Mittwoch, 16. Januar 2019
Völlig übernächtigt rufe ich in einer freien Minute meine Mutter an. Der neue Mensch ist seit einigen Tagen bei uns und wir alle müssen uns an die neue Situation gewöhnen. Das Baby daran, dass es nicht mehr in einem perfekt temperierten Pool schwimmt, dessen Inhalt essbar ist. Wir daran, dass das Baby sich nur mäßig für Tag und Nacht interessiert und daran, wie viel Liebe wir empfinden für die kleine Kreatur.
Am Telefon erzähle ich meiner Mama von meinen Ängsten. Sie erwidert verständnisvoll, dass sie, als ich noch ein Baby war, gefragt worden ist, ob ich adoptiert sei.

Sonntag, 17. Februar 2019
Der neue Mensch liegt im Kinderwagen und strampelt vergnügt mit den Beinen. Wir sind erstmals mit dem Kinderwagen in den öffentlichen Verkehrsmitteln unterwegs. Das Kind ist bester Laune und ich auch.

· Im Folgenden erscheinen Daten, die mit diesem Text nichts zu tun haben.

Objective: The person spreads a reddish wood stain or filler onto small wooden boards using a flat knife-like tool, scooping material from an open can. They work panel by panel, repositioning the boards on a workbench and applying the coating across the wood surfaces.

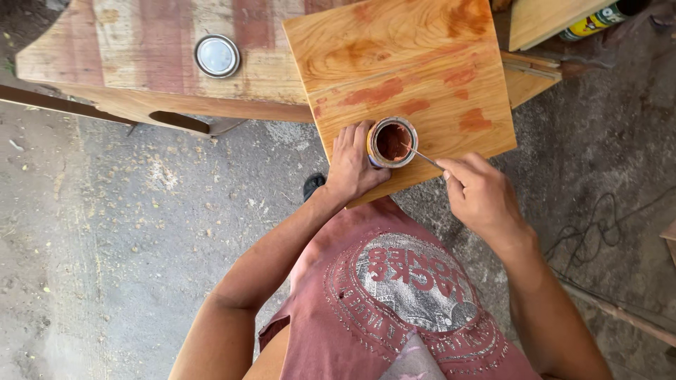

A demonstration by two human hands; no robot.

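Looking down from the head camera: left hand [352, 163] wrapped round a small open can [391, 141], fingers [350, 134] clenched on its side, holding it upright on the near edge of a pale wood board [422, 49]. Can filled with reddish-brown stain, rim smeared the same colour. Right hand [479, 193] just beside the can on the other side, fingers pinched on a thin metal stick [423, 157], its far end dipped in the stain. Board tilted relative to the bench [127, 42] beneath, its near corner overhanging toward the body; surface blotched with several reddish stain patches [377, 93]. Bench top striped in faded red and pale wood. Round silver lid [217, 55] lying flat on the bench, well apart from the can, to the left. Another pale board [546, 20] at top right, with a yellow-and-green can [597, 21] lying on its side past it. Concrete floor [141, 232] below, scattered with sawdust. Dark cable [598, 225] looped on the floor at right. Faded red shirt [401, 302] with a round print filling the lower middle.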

Mit seinem strahlenden Sonnenschein macht der Tag Hoffnung auf Frühling, auf Grün, auf Sommer, auf Wärme, auf Unbeschwertheit. Die Berliner Ringbahn, aus der die Passagier*innen an den einzelnen Haltestellen herausquellen, ist dafür der beste Beweis.
Im Aufzug lächelt eine ältere Frau das Kind an und schaut dann erwartungsvoll auf mich. Sie sagt nichts, sie lächelt nur etwas verwirrt. Ich lege mir auf die Frage, die ich in ihr vermute, Antworten zurecht. Selbstverständlich keine wahrheitsgetreuen – von der Sonne geküsst blüht meine Kreativität auf. Während ich beginne, mir eine widersinnige Geschichte zurechtzulegen, für den Fall, dass sie sich doch traut zu fragen, bemerke ich, ich bin zu müde für diesen Scheiß.